# [Activity]
Nothing but a number belongs in the answer: how many lines of the records below contain the string "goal".

# [Exercise materials]
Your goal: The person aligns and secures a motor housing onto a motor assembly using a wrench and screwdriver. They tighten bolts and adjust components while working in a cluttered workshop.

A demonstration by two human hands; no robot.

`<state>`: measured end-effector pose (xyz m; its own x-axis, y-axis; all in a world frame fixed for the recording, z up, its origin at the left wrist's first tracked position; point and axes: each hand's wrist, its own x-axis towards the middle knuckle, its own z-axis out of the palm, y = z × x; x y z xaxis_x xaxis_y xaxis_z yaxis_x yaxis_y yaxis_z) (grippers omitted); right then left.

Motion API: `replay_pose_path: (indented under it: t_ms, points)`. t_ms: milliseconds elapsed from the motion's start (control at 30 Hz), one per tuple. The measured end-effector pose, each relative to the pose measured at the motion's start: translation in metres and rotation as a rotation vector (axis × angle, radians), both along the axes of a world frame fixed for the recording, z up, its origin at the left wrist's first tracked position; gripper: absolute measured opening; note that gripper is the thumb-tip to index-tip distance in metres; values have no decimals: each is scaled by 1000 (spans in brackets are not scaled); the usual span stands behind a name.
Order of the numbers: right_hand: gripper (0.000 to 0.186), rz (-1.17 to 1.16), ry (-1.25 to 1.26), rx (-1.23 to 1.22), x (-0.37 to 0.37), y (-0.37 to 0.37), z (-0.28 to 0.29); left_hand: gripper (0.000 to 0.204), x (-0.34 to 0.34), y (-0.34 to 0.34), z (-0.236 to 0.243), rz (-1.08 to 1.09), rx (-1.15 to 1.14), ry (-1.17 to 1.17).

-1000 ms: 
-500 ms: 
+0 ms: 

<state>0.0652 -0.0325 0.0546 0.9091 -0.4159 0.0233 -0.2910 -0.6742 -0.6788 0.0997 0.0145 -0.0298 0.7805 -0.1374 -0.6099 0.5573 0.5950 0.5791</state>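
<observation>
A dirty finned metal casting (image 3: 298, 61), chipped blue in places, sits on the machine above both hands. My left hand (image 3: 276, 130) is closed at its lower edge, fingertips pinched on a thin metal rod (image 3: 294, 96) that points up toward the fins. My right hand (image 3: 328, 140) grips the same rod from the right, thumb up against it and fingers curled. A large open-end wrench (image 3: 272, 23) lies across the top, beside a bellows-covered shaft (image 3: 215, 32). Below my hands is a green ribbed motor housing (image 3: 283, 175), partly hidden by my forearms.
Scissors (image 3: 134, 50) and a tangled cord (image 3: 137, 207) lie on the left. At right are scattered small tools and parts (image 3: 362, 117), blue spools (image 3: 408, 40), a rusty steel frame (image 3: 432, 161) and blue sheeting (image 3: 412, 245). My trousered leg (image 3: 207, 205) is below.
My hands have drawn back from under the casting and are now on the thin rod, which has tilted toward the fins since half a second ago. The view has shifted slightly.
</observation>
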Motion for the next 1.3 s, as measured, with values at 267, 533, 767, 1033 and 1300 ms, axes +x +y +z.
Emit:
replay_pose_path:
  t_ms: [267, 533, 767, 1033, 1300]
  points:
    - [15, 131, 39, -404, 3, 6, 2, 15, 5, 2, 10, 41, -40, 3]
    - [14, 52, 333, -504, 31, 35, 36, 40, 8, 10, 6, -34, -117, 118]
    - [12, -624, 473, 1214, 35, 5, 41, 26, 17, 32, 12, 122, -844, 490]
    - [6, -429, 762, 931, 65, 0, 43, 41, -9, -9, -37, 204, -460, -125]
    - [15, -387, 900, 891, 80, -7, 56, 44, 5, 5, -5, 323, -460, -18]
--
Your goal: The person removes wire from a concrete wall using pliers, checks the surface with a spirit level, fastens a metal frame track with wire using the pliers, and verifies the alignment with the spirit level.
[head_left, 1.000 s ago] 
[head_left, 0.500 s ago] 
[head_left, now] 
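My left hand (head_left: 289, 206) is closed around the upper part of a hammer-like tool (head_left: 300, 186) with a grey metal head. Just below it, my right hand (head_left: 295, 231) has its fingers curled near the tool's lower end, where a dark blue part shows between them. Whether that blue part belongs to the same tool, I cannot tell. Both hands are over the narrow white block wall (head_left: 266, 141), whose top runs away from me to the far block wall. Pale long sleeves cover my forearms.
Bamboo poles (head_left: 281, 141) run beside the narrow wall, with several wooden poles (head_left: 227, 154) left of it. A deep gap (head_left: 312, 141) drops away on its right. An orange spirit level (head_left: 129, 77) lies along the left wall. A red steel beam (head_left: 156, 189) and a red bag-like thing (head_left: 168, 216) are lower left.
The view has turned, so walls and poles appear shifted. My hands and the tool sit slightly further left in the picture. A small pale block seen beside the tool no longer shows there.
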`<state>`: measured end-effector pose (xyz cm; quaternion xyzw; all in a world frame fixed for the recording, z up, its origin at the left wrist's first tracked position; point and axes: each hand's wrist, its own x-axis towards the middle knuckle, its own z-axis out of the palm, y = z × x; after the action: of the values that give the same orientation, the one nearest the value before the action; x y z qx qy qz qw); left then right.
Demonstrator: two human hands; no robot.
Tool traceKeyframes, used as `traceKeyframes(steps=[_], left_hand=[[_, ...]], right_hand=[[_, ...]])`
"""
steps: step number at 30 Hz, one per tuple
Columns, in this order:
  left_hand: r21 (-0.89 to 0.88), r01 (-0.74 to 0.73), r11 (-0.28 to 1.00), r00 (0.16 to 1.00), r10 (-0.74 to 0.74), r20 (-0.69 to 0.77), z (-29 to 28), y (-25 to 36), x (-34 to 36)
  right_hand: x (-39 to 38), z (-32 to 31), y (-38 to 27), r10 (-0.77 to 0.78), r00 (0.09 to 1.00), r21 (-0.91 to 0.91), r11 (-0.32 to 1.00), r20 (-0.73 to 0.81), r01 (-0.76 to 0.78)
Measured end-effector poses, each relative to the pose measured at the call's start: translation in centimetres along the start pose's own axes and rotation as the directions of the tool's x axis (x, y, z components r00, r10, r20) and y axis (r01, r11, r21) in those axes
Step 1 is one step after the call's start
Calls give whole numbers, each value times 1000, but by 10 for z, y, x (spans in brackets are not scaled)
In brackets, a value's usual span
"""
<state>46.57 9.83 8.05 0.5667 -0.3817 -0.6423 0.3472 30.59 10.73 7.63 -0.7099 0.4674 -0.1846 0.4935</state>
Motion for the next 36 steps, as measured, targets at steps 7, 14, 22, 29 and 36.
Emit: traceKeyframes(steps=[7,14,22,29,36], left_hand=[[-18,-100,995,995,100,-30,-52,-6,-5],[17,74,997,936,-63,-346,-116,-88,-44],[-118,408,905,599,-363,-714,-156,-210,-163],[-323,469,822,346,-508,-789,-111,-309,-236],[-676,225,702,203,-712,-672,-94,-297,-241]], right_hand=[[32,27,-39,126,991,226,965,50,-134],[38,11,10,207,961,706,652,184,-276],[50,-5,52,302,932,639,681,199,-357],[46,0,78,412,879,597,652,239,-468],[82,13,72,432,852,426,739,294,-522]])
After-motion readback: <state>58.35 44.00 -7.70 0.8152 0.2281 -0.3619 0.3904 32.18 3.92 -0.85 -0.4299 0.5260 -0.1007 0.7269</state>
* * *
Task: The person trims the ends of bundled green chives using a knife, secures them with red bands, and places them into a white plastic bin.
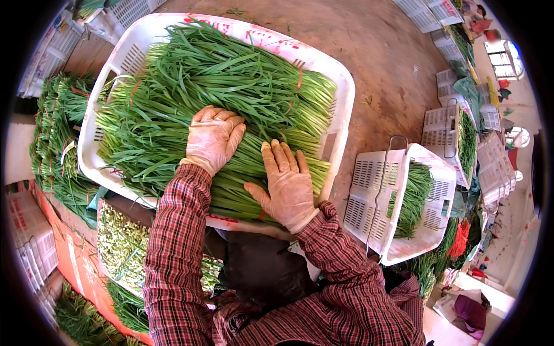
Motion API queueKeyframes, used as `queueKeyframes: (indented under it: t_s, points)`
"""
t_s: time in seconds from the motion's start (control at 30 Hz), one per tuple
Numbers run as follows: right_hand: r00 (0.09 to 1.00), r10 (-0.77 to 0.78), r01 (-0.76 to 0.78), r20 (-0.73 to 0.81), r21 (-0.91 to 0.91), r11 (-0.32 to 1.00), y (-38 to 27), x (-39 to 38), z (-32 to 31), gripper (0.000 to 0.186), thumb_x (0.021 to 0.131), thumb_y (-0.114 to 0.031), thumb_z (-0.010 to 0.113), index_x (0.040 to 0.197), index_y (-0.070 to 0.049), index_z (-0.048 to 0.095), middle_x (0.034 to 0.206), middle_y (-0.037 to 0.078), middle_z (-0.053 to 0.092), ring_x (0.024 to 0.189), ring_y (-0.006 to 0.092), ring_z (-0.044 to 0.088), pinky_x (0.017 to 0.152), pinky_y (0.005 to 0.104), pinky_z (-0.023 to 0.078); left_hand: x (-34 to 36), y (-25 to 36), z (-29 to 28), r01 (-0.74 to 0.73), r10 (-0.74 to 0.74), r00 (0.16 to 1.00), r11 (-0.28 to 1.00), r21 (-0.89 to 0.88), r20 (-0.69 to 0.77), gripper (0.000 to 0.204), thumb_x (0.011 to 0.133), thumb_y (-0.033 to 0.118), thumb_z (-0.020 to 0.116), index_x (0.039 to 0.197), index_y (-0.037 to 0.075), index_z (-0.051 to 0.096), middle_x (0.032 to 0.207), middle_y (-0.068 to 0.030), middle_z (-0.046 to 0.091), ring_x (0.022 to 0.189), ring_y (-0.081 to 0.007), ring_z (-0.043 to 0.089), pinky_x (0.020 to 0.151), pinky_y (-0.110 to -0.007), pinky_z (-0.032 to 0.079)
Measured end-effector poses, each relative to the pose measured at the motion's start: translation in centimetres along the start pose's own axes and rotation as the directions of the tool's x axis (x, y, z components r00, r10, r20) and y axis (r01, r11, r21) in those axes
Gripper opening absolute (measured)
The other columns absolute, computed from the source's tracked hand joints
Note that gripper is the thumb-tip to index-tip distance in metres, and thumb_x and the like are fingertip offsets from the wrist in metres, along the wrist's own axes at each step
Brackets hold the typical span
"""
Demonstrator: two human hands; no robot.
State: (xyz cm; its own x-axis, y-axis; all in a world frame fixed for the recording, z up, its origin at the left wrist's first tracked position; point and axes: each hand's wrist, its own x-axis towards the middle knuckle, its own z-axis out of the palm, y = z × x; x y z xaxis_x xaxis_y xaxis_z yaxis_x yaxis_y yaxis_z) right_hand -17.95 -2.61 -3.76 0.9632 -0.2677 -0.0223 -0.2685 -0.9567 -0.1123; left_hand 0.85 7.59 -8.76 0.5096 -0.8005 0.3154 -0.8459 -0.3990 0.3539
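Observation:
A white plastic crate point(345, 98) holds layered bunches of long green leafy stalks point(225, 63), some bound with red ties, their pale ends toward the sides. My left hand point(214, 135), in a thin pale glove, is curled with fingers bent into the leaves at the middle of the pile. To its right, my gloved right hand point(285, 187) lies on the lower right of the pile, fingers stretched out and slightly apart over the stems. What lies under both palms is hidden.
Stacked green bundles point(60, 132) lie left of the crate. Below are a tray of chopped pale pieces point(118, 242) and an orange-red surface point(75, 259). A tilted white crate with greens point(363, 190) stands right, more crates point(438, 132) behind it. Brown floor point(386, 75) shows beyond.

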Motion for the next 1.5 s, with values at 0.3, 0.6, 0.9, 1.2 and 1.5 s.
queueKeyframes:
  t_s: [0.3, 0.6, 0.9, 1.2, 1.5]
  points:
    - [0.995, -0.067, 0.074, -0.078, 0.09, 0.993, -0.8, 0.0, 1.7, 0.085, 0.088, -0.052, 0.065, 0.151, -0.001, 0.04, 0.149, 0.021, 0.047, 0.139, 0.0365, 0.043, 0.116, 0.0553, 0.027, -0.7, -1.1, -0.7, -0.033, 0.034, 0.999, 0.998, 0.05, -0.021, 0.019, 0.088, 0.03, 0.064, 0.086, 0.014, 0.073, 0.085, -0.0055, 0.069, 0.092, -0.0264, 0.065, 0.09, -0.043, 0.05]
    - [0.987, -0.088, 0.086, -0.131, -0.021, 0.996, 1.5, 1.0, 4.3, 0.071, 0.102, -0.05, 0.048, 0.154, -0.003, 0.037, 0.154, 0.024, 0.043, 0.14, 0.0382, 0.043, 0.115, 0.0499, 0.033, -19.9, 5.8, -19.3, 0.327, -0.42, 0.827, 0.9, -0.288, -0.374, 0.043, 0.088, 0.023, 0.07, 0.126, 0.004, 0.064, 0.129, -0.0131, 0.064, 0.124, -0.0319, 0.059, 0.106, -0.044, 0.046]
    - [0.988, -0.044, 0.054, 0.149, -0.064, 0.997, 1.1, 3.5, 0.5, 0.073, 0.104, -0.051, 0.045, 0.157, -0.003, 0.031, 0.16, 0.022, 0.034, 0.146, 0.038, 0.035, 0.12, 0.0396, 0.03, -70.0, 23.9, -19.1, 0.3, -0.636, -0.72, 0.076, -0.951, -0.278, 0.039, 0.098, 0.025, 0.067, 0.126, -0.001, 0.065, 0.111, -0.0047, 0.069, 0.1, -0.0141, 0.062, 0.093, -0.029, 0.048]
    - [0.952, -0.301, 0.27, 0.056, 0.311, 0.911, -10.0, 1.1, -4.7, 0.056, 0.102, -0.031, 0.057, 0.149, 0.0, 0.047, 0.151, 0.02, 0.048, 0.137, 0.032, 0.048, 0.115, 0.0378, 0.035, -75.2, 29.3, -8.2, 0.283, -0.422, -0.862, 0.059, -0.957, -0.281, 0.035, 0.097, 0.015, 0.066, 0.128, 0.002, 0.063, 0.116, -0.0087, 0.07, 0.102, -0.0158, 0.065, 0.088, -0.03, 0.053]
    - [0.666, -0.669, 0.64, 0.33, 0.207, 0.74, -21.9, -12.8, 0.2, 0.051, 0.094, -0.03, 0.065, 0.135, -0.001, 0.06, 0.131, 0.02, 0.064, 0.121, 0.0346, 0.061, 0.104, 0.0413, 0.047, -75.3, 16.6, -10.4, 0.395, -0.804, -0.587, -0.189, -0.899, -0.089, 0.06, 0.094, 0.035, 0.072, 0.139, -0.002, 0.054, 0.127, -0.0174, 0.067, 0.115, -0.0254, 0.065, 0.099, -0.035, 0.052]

# [Output]
2